The very notion of a racialized social system may suggest that this approach in CRT is at least partially rooted in the structural functionalist theories of ‘social systems’ that dominated social theory for a period in the twentieth century.1 However, while using the language of ‘systems’ popularized through such structural functionalists, the racialized social system approach’s genesis can be located more in classical theories of structural racism. Indeed, when we think of scholars such as Oliver Cox – writing when theories of social systems were in the ascendence – their theories of the racial system are far more influential in CRT than any abstract social theory.
The link between Cox’s theory of structural racism, constructed in the mid-twentieth century, and the contemporary racialized social system approach goes beyond the fact that they both invoke the concept of a ‘social system’. At the heart of both approaches is a desire to provide an understanding of racism as being ‘more than prejudice’, and to therefore direct social scientists towards the study of the social arrangements that are deliberately constructed to reproduce racial inequality. As Cox (1959: 321) summarized, the dominant understanding of racism was ‘likely to be an accumulation of an erratic pattern of verbalizations cut free from any on-going social system’. In opposition to this individualized notion of racism, Cox (1944: 452; emphasis added) instead proposes that:
We cannot combat race prejudice by proving that it is wrong. The reason for this is that race prejudice is only a symptom of a materialistic social fact. If, for instance, we should discover by ‘scientific’ method that Negroes and Chinese are ‘superior’ to tall, long-skulled, blonds – and this is not far-fetched, since libraries have been written to prove the opposite – then, to the powers that be, so much the worse for Negroes and Chinese. Our proof accomplishes nothing. The white man’s ideas about his racial superiority are rooted deeply in the social system; and it can be corrected only by overthrowing the system itself.

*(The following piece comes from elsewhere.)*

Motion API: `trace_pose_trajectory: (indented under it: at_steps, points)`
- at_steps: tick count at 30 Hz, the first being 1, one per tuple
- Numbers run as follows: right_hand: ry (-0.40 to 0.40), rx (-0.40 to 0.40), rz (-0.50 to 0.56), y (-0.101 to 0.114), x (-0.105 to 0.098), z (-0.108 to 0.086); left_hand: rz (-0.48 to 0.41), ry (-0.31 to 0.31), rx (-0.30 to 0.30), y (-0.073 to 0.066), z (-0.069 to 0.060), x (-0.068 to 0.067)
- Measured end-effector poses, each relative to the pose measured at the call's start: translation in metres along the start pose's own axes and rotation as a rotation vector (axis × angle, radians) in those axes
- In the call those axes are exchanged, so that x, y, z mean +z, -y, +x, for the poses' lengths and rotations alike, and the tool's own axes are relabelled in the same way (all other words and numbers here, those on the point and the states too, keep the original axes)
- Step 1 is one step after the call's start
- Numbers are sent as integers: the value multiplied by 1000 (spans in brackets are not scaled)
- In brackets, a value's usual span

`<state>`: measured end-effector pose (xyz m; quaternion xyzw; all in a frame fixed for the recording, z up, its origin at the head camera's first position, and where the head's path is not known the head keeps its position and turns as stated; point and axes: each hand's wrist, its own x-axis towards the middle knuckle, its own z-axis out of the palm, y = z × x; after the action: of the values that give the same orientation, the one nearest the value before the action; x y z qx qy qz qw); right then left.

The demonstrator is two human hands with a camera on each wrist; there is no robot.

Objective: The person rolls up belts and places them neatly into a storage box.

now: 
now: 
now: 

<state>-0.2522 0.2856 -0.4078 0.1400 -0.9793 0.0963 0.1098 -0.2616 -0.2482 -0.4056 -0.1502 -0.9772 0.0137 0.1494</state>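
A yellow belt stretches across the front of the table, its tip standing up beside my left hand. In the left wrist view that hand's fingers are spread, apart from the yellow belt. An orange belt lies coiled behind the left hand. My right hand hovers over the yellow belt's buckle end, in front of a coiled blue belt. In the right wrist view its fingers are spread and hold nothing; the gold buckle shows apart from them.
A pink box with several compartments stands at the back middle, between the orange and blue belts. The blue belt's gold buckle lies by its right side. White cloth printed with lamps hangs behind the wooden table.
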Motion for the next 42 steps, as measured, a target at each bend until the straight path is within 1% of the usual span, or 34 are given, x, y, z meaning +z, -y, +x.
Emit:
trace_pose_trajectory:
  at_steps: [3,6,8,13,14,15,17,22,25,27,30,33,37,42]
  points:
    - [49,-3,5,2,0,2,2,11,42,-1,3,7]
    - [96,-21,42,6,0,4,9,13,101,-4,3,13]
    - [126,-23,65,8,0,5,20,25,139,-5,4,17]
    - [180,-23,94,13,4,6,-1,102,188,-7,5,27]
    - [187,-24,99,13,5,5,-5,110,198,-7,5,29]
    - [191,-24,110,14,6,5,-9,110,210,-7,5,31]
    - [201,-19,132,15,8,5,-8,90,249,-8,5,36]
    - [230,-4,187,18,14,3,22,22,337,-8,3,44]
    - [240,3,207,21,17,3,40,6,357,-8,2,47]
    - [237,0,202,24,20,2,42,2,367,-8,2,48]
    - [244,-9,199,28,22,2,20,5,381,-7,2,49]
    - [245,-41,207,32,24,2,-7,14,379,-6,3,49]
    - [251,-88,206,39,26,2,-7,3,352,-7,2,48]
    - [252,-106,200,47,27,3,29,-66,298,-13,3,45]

Within such an approach as that outlined by Cox, we see clearly that the very notion of ‘race’ itself – in terms of what we think race signifies – is a by-product of a total social system. Within such a reality, the only way to get rid of these ideas around race, and the effects of racialization, is therefore to completely overthrow the social system. This is the ethos embodied in Cox’s (1959: xxxviii; emphasis added) claim that the ‘“master race” ideology and fascism, however, are social attributes of a particular social system […] The master-race idea and fascism can be purged from the social system only by a change in the system itself.’
This view of race – whereby race is a product and legitimized force of racism – is shared by the racialized social system approach. As Bonilla-Silva (2015: 73) clarifies, race ought to be understood as an ‘epiphenomenon of a system of racial domination’. Rather than searching for an essentialist conception of race as a static ‘thing’, therefore, scholars such as Cox and Bonilla-Silva have instead focused on the social practices, arrangements and processes that produce and reproduce race and racial inequality. For Cox, this pushed him toward an analysis of the racial system; for Bonilla-Silva, this pushed him towards the study of the racialized social system.

Defining the racialized social system: from ‘the state’ to ‘the structure’

When Bonilla-Silva (1997) sketched out the racialized social system approach, he was attempting not to analyse a system within society, but to analyse society in its totality. As Bonilla-Silva (1997: 469; emphasis added) stated, racialized social systems refer to ‘societies in which economic, political, social, and ideological levels are partially structured by the placement of actors in racial categories or races’. In a similar spirit, Bonilla-Silva (1997: 474; emphasis added) claims that ‘racialized social systems are societies that allocate differential economic, political, social, and even psychological rewards to groups along racial lines; lines that are socially constructed. After a society becomes racialized, a set of social relations and practices based on racial distinctions develops at all societal levels.’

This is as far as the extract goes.